Virgin Mobile enjoyed robust sales growth in the first half of its financial year as the group drew a significant number of new customers but costs relating to its initial public offering dented profits.
The mobile operator, which came to market in July, revealed on Thursday that pre-tax profit had fallen by 24 per cent to £30m, from £39.4m, after costs of £11.7m.
The group also cautioned that profit margins in the second half would fall below the first half level, as it expected to have to pay more to attract customers.
“The second half, which includes Christmas trading, traditionally sees higher acquisition volumes,” it said.
Virgin Mobile has also been hit as planned regulator-imposed cuts to termination rates - the fees mobile operators charge rivals to carry calls on their network - have started to take effect.
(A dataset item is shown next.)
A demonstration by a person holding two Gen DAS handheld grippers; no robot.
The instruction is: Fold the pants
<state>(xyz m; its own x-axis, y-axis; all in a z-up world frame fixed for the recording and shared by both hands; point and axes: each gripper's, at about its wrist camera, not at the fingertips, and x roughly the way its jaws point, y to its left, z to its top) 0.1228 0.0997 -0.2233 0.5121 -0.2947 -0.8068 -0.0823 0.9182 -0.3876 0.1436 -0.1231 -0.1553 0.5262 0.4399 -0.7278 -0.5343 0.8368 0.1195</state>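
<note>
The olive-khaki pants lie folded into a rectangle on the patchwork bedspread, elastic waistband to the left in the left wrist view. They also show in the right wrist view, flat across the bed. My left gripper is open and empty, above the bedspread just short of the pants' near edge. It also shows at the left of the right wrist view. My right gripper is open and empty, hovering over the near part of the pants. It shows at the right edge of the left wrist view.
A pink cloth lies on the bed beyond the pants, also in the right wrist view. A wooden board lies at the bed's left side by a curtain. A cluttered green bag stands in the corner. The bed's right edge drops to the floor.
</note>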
In September, the group surprised some analysts and investors when it predicted revenue growth for the full year would be in the “high teens”, as earlier forecasts had been for percentage revenue growth in the low to mid-20s.
On Thursday Virgin Mobile reiterated its target of full-year service revenue growth in the high teens.
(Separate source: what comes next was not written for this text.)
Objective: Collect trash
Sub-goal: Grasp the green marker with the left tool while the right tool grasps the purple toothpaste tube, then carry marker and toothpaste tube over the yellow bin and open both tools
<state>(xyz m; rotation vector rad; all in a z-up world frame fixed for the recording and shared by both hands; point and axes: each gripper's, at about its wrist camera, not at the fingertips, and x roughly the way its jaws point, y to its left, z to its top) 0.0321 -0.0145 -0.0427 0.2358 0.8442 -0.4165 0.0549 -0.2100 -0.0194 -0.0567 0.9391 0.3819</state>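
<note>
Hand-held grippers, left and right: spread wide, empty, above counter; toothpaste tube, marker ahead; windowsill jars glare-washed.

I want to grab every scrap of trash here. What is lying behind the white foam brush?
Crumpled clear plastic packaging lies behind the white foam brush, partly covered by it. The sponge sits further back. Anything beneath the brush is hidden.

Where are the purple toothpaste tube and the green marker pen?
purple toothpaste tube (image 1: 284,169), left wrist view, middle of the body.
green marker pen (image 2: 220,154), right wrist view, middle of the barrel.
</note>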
First-half service revenue increased 25 per cent to £230.7m as the group added 647,500 customers in the first half, taking its total number of users to 4.6m, an increase of 47 per cent from a year ago.
This customer growth, which has been fuelled by the group’s no-frills offering as well as the advertising campaign “Idle Thumbs”, helped push average costs per customer down 27 per cent.
Total revenue rose 18 per cent to £256.7m in the six months to September 30. But average revenue per user fell to £137, from £147 at March 31. The group expected to declare its first interim dividend at the end of this financial year.
In morning trade on Thursday the shares fell 3p to 200p.